Let me set aside the usual pieties about Ukraine for a moment and talk about what’s actually happening in the information space.
The Atlantic Council and its various affiliates are working overtime right now to rehabilitate the Azov Battalion. You’ve seen the talking points. They’re not Nazis, just earnest nationalists. They’re not extremists, just patriots. The whole Nazi smear is a Russian information operation, a propaganda trick designed to discredit brave Ukrainian fighters.
One of the people pushing this line is Oleg Atbashian, a Ukrainian emigre who’s written a piece shopping for publication. I’ve seen it. The argument goes like this: Azov was formed in 2014 because Russia’s aggression left Ukraine defenseless. A Jewish industrialist named Igor Kolomoisky funded them. Their symbols are just traditional embroidery.
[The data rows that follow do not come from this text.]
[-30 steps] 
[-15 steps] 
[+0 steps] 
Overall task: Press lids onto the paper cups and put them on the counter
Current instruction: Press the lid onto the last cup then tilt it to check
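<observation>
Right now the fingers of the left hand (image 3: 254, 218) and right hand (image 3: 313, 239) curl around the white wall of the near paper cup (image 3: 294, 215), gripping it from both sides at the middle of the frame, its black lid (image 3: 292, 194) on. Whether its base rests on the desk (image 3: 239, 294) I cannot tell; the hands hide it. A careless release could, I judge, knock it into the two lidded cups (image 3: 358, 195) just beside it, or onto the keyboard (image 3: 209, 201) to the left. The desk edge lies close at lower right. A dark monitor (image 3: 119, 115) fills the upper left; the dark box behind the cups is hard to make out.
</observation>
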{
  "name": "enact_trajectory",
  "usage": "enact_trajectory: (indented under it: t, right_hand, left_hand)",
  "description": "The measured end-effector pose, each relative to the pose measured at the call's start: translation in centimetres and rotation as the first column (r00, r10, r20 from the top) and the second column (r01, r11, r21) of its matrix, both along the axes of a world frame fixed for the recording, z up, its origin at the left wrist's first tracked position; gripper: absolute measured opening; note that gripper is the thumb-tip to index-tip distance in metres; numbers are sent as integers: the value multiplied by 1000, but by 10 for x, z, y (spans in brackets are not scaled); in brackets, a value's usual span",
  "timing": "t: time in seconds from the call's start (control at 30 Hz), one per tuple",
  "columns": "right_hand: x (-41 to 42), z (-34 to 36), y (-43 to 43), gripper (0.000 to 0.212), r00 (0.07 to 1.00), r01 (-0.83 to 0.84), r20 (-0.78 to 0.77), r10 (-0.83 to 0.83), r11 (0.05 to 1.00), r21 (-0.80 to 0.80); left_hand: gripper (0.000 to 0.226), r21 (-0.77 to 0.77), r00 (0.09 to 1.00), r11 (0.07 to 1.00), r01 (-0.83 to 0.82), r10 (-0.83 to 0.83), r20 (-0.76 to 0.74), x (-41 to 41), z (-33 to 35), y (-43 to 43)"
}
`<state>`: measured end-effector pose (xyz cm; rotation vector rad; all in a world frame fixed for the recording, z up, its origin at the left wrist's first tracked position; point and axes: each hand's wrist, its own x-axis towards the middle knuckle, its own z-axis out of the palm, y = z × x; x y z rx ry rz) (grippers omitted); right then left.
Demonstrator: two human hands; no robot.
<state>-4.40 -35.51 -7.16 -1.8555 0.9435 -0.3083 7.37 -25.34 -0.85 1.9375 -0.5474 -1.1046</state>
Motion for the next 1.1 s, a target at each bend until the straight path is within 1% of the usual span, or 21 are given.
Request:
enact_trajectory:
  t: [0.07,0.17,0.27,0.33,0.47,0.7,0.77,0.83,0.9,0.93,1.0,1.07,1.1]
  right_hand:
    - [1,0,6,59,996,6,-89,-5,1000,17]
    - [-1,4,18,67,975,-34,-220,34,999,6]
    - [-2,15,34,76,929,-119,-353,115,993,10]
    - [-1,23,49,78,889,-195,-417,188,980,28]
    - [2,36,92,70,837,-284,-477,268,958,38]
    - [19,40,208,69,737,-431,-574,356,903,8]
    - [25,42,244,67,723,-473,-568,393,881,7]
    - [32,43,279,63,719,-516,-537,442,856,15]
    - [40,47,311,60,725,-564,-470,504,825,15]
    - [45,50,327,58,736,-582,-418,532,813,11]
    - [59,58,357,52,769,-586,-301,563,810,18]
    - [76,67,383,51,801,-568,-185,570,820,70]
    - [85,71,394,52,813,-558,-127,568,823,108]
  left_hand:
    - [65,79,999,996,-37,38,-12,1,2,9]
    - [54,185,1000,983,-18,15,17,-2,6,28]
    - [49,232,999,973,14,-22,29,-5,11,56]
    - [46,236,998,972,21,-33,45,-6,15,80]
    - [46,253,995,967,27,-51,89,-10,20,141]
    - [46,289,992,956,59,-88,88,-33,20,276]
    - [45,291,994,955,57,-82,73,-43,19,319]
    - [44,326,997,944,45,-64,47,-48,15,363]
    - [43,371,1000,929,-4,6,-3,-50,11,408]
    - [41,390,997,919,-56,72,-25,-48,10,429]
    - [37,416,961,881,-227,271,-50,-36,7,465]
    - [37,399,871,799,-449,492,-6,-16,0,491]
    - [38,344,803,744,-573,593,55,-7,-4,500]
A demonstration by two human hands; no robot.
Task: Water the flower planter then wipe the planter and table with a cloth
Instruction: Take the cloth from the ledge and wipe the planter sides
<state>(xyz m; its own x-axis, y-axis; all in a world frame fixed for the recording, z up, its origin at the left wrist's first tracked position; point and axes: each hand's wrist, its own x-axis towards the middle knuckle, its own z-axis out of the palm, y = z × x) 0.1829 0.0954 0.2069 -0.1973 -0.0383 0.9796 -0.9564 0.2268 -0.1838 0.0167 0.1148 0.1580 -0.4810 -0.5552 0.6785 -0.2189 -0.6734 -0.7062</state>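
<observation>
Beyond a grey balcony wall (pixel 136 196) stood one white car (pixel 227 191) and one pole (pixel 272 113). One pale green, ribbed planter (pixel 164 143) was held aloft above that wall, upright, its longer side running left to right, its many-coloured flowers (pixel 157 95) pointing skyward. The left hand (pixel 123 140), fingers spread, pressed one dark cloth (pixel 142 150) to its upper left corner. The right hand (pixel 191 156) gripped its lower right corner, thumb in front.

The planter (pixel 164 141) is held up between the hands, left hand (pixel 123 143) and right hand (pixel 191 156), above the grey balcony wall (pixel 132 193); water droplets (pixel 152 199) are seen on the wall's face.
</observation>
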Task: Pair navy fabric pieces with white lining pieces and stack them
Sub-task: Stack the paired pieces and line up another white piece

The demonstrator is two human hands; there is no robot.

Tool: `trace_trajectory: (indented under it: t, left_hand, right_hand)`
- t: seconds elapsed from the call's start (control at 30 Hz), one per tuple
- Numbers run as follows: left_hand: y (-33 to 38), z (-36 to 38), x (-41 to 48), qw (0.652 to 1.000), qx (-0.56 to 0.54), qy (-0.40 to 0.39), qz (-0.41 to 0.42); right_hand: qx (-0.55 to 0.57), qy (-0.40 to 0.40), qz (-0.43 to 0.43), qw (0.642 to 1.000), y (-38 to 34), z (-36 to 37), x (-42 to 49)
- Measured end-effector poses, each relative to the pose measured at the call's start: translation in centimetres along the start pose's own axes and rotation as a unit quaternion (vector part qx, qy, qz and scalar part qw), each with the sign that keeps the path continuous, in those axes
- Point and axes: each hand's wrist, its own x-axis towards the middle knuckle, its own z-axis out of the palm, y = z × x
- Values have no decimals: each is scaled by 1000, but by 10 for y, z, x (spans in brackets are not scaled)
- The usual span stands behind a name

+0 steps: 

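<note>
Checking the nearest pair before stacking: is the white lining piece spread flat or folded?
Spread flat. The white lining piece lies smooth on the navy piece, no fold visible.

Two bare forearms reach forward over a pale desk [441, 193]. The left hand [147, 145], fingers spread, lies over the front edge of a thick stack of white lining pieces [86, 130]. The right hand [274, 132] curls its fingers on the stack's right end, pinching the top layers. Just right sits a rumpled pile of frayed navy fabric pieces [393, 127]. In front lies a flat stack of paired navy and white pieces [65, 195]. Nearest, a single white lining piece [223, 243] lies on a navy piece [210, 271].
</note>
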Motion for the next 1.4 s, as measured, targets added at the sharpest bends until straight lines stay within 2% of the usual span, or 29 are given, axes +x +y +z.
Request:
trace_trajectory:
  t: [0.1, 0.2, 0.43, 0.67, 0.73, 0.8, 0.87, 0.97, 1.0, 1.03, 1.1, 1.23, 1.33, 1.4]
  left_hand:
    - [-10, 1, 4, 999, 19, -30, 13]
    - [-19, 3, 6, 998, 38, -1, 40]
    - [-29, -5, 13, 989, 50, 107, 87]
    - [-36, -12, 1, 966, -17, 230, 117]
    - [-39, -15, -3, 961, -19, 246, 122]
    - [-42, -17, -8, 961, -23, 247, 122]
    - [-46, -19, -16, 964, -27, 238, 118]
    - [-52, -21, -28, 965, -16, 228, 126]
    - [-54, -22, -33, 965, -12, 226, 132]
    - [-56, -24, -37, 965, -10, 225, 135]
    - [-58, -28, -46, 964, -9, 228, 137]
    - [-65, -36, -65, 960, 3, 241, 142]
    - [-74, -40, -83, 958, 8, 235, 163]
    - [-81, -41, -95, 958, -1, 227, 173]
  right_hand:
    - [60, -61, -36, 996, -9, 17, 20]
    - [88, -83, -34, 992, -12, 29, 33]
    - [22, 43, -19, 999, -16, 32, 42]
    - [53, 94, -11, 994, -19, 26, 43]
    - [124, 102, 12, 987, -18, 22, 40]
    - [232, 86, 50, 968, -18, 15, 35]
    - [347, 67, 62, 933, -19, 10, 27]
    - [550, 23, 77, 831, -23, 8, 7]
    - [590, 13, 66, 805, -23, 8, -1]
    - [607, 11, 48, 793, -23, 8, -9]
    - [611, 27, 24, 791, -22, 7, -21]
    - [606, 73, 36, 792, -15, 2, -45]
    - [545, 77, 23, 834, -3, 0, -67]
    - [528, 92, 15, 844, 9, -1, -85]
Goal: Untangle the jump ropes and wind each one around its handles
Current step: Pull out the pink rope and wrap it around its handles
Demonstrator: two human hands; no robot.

The Nazi comparisons are absurd—it’s like Hitler calling Patton a Nazi.
This is not serious analysis. This is apologetics dressed up as argument.
Let’s talk about what’s actually true.
The Azov Battalion did not emerge from nowhere in 2014. It emerged from a specific tradition—Ukrainian ultra-nationalism with deep roots in Nazi collaboration. The unit’s first commander was Andriy Biletsky, who led the neo-Nazi Social-National Assembly and the Patriot of Ukraine. These are not neutral descriptions. These are self-descriptions. Biletsky has written about the need to lead Ukraine in a “holy racial war” against the “Judeo-Mongols.” His groups used Wolfsangel symbols—the same ones adapted by SS divisions.
But that was then, the apologists say. Things have changed. The unit has been reformed, mainstreamed, absorbed into the National Guard. Kolomoisky’s involvement proves they can’t be Nazi—a Jewish oligarch wouldn’t fund Nazis.
This is where the argument collapses into absurdity. Kolomoisky is an oligarch. His interests are financial, not ideological. He funded armed groups because armed groups were useful to him in a chaotic moment. That doesn’t sanitize what those groups believed or what they did. And it certainly doesn’t erase the videos of Azov members celebrating the SS Galicia Division, or the marches honoring Bandera, or the political parties with explicit neo-Nazi platforms that operate openly in Ukraine.
The BBC documented this years ago. Not RT, not Sputnik—the BBC. They showed neo-Nazis playing a key role in the 2014 coup. They showed the paramilitaries, the symbols, the ideology. This isn’t Russian propaganda. It’s footage.
And last year, far-right activists in Ukraine celebrated the 78th anniversary of the SS Division Galicia. Not a fringe group meeting in a basement—a public commemoration, with participants openly honoring Ukrainians who fought for Hitler. The video exists. You can watch it.
So when Oleg and the Atlantic Council say this is all a Russian smear, what they’re really saying is: don’t believe your own eyes. Don’t trust the footage. Don’t read the history. Just accept our carefully packaged narrative.
I’m not a Putin puppet. I’m not on anyone’s payroll. I’m just old enough to remember when propaganda had to at least nod at the truth. Now it just asserts whatever serves the cause, and dares you to fact-check.
Here’s what I actually care about, and what I wish our politicians cared about: our own border.
While we’re being asked to care deeply about every inch of Ukrainian sovereignty, fentanyl is killing young Americans by the tens of thousands. Nearly 79,000 people between 18 and 45 died of fentanyl overdoses in 2020 and 2021 combined. That’s more than we lost in twelve years in Vietnam. More than we lost in four years in Korea.
We have monuments for those wars. We honor the dead, tend the graves, tell the stories. The fentanyl dead get a statistic and a shrug.
The same politicians who demand we defend Ukraine’s borders refuse to defend ours. The same pundits who moralize about Russian aggression are silent while cartels flood our country with poison. The same Republican senators who vote for Ukraine aid have done nothing meaningful to secure the southern border.
Why? Because the border is hard. Because fixing it would require confronting things they’d rather ignore. Because it’s easier to beat the drum for a war far away than to solve a problem at home.
I’m not suggesting we ignore Ukraine. I’m suggesting we apply the same moral clarity to our own country. If sovereignty matters, it matters everywhere. If borders are sacred, ours should be too. If protecting civilians from violence is the goal, start with the ones dying in Philadelphia and Phoenix and Portland.
The Azov Battalion is what it is. You can call them nationalists if that helps you sleep. But the symbols they wear, the leaders they follow, the history they celebrate—that’s not a Russian smear. That’s a fact. And facts don’t care about your narrative.
Neither does fentanyl. It just keeps killing Americans while we argue about someone else’s border.